*WHAT THE TASK REQUIRES*
Wherever the word "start" appears in a line of the data, that line should be copied.

*SUPPLIED DATA*
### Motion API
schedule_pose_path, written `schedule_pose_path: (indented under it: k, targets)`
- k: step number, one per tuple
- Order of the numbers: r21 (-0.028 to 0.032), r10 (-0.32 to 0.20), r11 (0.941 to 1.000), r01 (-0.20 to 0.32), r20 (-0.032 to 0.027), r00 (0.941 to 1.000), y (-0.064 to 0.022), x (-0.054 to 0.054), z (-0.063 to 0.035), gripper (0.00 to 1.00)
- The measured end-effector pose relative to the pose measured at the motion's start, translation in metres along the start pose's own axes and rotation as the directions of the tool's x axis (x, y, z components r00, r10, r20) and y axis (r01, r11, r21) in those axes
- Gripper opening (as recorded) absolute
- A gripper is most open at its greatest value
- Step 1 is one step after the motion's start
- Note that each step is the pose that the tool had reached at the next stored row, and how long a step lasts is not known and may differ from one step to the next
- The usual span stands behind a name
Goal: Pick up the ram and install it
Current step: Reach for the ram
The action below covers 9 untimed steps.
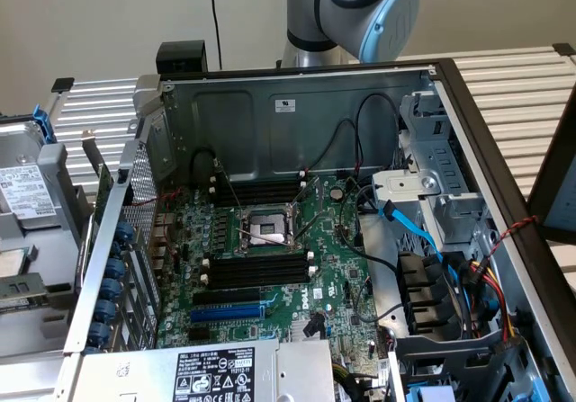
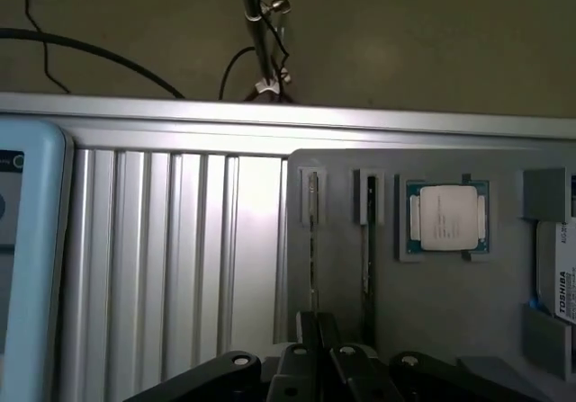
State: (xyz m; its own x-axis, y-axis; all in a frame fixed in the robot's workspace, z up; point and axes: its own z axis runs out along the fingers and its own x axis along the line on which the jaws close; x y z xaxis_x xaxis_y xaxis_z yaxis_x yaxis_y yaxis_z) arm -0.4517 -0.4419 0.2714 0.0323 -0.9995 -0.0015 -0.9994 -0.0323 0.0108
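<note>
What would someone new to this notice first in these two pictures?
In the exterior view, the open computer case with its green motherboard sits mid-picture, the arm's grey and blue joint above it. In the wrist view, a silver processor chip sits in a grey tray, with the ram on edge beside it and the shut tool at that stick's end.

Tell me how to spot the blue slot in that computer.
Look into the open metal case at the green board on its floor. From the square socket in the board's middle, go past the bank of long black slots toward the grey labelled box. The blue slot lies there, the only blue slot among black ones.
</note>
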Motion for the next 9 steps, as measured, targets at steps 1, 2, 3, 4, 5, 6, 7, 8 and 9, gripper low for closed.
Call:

*RESULT*
- The measured end-effector pose relative to the pose measured at the motion's start, translation in metres along the start pose's own axes and rotation as the directions of the tool's x axis (x, y, z components r00, r10, r20) and y axis (r01, r11, r21) in those axes
- Step 1 is one step after the motion's start

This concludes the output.